# Work to be completed
Where the string "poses" appears in a line of the data, show that line.

# Records supplied
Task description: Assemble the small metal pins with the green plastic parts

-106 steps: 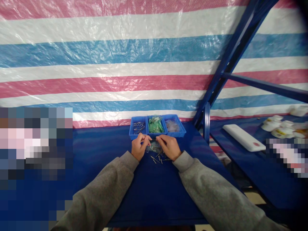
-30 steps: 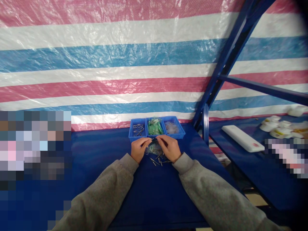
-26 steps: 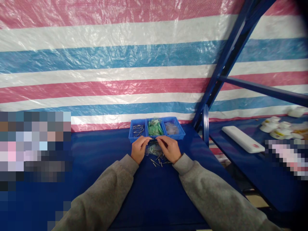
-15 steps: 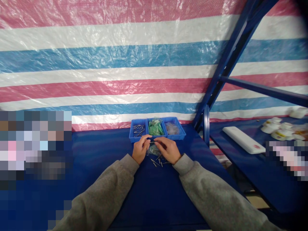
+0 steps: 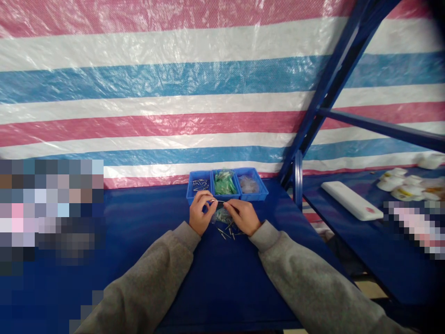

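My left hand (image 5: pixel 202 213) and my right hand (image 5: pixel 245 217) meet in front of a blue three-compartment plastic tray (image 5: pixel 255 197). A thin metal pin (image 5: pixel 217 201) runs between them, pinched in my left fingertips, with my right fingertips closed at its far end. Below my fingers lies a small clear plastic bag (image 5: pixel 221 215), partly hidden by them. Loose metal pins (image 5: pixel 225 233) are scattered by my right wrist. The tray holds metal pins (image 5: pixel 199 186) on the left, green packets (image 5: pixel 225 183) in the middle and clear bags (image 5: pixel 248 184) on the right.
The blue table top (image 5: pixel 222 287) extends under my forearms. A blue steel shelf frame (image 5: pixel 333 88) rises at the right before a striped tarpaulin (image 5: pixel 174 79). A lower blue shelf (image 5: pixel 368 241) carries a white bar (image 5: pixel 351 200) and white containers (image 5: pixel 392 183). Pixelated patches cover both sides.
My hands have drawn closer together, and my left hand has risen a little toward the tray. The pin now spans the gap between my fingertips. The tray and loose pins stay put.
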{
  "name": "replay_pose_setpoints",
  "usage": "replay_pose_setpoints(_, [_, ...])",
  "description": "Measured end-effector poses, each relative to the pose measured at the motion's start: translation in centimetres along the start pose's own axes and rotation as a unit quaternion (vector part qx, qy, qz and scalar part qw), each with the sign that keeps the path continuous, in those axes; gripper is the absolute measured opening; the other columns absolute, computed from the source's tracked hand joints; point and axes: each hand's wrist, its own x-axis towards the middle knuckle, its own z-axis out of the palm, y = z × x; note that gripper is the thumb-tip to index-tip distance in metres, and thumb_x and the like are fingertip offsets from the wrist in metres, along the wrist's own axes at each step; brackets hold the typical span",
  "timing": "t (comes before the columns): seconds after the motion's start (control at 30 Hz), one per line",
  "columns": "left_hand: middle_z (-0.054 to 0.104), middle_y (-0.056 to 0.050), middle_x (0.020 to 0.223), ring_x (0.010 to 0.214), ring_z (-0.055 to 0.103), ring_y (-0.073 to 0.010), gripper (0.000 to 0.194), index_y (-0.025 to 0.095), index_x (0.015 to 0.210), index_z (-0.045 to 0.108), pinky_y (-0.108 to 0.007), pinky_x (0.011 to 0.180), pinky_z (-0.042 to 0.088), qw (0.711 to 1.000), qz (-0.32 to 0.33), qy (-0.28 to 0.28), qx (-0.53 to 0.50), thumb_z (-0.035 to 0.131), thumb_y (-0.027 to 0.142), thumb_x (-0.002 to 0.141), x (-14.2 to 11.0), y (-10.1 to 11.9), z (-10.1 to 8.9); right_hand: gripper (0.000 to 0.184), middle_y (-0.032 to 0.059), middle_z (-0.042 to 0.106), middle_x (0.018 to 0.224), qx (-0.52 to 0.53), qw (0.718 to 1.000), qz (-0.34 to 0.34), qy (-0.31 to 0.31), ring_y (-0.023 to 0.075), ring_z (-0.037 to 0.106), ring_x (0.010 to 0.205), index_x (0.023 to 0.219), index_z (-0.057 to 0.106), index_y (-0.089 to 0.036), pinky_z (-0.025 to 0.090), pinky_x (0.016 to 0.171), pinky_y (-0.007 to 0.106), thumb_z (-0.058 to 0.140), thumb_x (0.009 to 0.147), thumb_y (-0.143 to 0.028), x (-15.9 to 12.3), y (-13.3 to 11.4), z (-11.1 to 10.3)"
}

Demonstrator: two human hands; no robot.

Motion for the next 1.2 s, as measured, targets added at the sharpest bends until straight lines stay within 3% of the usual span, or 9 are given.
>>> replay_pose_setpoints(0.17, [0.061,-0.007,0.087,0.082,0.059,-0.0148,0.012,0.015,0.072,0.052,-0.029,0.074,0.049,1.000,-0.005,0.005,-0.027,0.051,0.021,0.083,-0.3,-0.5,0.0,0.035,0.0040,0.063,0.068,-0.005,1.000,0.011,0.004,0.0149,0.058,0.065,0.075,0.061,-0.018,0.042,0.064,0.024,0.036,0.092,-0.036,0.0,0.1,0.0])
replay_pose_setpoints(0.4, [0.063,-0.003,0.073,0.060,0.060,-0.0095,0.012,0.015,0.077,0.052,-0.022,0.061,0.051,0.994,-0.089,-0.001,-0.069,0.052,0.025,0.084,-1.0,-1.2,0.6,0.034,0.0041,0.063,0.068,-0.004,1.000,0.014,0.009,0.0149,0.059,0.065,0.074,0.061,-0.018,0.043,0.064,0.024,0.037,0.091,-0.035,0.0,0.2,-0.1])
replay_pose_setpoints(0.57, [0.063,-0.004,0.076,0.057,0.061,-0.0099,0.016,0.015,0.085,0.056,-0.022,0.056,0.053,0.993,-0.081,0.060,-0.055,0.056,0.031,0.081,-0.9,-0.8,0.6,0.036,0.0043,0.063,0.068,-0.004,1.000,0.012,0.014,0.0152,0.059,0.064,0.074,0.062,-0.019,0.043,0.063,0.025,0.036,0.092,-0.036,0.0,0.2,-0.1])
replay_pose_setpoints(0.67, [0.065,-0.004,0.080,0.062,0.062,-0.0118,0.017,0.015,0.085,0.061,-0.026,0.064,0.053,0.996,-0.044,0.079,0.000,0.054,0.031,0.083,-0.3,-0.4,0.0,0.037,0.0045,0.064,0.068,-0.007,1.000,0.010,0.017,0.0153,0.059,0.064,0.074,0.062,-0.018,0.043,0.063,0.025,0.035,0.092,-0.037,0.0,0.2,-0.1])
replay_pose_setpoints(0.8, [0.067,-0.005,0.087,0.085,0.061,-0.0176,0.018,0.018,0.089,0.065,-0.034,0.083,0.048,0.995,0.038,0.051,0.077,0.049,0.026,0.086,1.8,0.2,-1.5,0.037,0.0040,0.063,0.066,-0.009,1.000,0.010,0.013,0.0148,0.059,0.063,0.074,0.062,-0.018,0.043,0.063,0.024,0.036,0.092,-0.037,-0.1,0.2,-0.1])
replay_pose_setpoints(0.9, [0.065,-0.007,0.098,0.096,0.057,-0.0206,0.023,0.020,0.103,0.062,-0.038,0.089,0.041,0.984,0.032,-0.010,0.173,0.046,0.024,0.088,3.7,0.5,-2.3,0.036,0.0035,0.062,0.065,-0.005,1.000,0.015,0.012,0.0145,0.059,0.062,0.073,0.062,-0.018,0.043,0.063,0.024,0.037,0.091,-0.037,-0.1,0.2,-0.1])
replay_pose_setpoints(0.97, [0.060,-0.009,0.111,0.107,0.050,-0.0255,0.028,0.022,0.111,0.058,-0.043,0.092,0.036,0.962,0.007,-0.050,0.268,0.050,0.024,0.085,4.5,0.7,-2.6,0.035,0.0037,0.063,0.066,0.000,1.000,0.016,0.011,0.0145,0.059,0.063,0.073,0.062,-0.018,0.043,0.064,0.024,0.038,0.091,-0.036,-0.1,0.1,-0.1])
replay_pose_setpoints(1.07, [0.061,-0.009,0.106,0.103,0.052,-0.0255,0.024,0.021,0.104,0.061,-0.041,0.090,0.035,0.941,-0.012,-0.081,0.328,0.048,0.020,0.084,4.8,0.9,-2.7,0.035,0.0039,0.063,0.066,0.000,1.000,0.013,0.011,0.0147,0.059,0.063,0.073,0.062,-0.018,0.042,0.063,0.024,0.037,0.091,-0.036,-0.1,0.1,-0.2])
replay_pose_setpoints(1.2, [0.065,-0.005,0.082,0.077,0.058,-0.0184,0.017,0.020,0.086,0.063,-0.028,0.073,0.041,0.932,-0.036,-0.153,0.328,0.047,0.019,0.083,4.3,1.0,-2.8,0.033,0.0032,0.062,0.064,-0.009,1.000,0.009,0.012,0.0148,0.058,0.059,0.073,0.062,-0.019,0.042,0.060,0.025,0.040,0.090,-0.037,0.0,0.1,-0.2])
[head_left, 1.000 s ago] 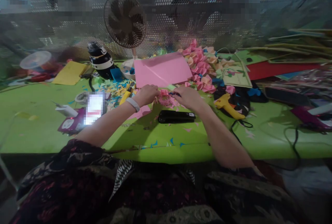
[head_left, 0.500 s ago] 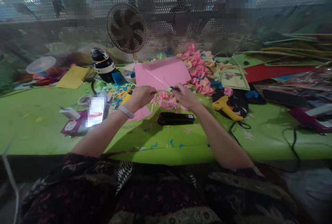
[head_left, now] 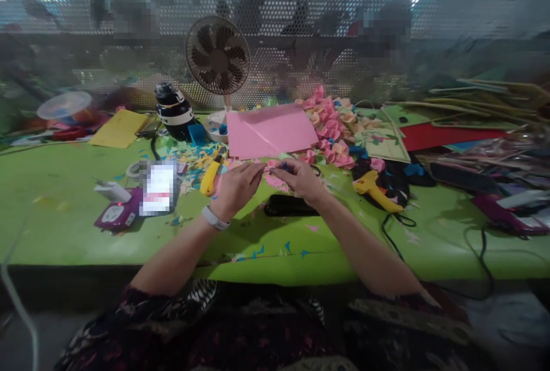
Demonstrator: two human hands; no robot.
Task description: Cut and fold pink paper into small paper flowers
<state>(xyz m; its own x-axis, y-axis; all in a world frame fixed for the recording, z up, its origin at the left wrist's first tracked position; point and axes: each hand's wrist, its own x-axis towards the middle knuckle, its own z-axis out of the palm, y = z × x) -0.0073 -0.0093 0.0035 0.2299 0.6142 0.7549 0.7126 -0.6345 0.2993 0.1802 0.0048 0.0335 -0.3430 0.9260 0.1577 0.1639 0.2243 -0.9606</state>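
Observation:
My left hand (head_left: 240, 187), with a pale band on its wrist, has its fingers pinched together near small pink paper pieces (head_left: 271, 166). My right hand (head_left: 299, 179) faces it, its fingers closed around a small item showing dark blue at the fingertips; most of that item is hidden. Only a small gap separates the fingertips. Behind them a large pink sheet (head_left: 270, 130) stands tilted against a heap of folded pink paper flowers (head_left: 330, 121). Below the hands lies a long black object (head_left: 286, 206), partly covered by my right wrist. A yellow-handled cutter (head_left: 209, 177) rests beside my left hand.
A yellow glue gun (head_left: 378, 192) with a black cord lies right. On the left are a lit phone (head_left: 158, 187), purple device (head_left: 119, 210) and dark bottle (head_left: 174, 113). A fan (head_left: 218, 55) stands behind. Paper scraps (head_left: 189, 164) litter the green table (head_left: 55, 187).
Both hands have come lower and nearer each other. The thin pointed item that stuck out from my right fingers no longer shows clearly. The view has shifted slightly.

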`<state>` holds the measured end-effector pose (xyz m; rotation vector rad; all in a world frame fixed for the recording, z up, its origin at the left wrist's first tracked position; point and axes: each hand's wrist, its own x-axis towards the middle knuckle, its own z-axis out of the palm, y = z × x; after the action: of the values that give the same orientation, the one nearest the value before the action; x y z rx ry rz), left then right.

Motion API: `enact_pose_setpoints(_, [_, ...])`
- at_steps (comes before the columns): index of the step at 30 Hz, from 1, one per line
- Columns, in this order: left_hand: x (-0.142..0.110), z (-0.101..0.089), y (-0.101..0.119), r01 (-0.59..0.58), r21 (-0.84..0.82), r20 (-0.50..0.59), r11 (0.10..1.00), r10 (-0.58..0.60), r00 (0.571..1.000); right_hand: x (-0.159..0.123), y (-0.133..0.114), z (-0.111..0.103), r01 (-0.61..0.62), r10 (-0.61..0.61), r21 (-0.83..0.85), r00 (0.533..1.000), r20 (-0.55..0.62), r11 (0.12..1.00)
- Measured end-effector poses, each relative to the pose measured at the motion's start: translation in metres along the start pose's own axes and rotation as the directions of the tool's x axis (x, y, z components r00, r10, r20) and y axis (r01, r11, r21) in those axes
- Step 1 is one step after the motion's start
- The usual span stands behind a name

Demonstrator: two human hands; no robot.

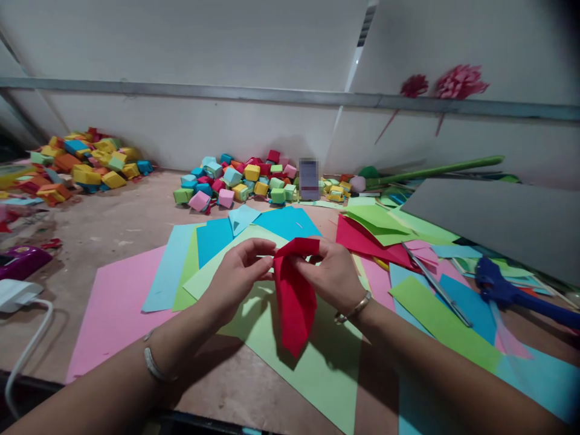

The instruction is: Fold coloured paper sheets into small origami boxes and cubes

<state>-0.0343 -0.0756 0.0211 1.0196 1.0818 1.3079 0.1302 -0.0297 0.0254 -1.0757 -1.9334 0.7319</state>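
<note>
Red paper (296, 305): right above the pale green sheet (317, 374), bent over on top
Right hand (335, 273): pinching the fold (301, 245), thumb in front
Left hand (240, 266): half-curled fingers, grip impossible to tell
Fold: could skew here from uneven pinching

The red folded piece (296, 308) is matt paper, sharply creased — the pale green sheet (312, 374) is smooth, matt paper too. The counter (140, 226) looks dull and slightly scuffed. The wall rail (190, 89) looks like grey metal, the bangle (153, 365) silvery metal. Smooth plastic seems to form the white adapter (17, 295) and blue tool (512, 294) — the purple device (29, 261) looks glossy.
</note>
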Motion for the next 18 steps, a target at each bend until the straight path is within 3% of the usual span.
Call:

# Exercise solution
  "description": "Measured end-effector poses, each relative to the pose measured at the motion's start: translation in centimetres along the start pose's own axes and rotation as a unit quaternion (vector part qx, qy, qz and scalar part qw), each with the sign that keeps the path continuous, in those axes; gripper is the absolute measured opening; the other columns absolute, computed from the source's tracked hand joints; point and axes: each hand's wrist, its own x-axis towards the middle knuckle, its own z-axis out of the palm, y = z × x; note that gripper is the thumb-tip to index-tip distance in metres, and thumb_x and the like are fingertip offsets from the wrist in metres, along the wrist's own axes at each step; brackets hold the typical span",
- Measured end-effector poses, each relative to the pose measured at the motion's start: translation in metres along the start pose's own axes and rotation as the directions of the tool's x axis (x, y, z components r00, r10, r20) and y axis (r01, r11, r21) in those axes

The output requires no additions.